High School Class Rank at Top Colleges
High school class rank absolutely matters if you’re vying for a top-ranked college. Let’s take a look at the admissions profiles at a couple of the top schools in the United States.
- At Yale, 92% of the Class of 2023 ranked in the top 10%.
- At Columbia, 95% of students admitted to the Class of 2023 were in the top 10% of their class.
- At Cornell, 83.4% of the students admitted to Class of 2023 ranked in the top 10% of their class while 95.5% were within the top 25%
Of course, high school class rank is not the only determining factor in college admissions decisions. But it is definitely a factor. Schools, especially at the highest level, are looking for the most talented, intellectually curious, and strong performing students.

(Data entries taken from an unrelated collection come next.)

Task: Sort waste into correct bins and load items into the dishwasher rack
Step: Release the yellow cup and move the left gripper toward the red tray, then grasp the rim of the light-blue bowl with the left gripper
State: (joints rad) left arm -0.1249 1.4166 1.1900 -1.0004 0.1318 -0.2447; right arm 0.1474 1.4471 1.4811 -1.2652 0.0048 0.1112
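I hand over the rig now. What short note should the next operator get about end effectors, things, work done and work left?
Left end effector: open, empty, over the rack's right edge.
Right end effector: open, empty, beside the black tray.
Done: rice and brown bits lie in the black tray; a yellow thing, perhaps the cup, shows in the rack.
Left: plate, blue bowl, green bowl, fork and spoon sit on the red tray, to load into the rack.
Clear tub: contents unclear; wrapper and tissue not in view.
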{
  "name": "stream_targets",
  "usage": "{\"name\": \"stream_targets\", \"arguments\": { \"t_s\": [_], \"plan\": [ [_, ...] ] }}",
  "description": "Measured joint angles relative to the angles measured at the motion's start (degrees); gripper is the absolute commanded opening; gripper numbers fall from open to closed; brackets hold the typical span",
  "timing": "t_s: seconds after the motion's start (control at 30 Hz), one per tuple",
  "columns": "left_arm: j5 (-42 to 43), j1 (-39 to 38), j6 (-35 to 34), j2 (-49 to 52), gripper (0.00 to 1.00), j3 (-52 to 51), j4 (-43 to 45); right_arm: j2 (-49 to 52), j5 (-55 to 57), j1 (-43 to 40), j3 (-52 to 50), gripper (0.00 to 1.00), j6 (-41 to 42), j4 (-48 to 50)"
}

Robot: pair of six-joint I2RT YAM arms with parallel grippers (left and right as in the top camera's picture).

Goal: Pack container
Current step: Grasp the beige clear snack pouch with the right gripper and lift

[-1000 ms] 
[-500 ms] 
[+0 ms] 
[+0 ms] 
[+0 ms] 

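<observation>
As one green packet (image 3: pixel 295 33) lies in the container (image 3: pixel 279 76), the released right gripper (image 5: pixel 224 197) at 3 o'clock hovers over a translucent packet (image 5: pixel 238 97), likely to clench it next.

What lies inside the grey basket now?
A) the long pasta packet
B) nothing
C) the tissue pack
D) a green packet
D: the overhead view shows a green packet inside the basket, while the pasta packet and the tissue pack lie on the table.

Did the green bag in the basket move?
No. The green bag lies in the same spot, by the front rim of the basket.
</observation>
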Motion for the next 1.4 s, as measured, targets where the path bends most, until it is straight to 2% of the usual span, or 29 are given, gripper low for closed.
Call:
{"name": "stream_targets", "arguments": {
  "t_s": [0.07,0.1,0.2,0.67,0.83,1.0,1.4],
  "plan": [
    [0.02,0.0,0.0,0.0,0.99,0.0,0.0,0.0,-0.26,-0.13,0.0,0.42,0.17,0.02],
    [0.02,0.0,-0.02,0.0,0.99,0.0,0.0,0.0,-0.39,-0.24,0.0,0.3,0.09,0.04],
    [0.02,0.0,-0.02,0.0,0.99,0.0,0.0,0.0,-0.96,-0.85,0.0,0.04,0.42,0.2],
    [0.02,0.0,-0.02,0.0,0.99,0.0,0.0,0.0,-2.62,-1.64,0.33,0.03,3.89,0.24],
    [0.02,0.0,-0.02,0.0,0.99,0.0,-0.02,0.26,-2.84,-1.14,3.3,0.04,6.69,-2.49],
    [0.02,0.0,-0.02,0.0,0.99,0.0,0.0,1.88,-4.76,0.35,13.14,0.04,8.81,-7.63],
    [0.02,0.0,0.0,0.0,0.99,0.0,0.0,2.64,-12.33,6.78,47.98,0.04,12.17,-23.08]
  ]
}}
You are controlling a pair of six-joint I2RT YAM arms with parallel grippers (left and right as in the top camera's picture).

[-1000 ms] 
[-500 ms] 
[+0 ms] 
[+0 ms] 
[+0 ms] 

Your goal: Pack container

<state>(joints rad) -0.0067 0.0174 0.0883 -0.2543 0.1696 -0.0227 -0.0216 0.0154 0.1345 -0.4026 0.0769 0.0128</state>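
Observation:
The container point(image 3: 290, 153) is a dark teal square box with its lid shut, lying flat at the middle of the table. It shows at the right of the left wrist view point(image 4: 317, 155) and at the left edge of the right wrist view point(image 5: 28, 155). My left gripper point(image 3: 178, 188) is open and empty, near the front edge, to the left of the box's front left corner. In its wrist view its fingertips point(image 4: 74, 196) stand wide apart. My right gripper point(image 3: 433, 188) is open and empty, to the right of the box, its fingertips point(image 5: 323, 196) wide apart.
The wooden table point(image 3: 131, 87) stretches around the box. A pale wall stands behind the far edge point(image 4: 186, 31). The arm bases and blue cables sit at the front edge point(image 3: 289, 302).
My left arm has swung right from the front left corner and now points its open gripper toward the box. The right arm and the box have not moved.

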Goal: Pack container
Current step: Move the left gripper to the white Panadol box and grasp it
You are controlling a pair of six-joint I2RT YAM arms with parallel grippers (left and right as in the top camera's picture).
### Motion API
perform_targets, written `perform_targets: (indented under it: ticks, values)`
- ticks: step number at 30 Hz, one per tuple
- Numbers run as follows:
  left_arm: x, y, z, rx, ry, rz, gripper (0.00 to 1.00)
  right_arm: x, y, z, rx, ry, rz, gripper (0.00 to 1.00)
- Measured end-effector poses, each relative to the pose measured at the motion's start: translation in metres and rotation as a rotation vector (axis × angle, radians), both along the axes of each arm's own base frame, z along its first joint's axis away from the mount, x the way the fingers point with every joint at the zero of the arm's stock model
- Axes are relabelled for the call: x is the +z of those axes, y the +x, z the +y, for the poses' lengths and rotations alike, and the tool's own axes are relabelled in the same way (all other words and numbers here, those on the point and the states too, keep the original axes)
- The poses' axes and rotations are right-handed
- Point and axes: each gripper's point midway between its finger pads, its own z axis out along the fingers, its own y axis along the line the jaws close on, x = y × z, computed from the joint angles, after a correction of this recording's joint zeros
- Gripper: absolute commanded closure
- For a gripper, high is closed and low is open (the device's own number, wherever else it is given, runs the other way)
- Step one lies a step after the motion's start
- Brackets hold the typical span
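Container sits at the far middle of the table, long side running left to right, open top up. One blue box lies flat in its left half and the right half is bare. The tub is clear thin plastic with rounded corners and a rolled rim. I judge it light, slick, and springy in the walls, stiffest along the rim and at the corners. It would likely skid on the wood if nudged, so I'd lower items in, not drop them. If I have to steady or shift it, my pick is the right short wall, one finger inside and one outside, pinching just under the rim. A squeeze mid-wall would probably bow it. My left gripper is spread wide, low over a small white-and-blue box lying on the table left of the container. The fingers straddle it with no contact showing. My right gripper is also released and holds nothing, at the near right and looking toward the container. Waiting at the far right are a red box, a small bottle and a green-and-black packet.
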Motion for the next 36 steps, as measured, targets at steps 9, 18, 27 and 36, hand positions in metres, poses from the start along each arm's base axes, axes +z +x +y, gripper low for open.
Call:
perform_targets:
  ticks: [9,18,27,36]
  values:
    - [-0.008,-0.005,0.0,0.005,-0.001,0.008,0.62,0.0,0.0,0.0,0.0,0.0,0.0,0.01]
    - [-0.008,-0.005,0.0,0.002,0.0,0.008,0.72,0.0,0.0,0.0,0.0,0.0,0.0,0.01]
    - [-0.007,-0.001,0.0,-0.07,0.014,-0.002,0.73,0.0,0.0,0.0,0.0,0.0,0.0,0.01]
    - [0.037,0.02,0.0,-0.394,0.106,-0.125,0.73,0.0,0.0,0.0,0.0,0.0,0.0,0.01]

Where Does High School Class Rank Directly Matter?
- Automatic Admit Programs: Many schools offer admissions advantages to students with impressive high school class ranks. At UT Austin for example, Texas students who graduate in the top 6% of their high school class earn automatic admission to the school. Similarly in the case of University of California schools, if you're in the top 9% of California high school graduates and aren't admitted to any of the UC campuses you apply to, you'll be offered a spot at another campus if space is available.
- Scholarships: there are many scholarships available for high achieving students—both for test scores and GPAs. Some of these scholarships require that students achieve or maintain a certain high school class rank.
In conclusion, admissions officers will look at the student’s entire persona, achievements, and contributions in the context of what is possible and available in their community or school. There is no formula or number that will guarantee admission (except in Texas!). But challenging yourself within the context of your school, and excelling, is important If you have a strong high school rank, you have a better chance of getting into top ranked colleges. Good luck!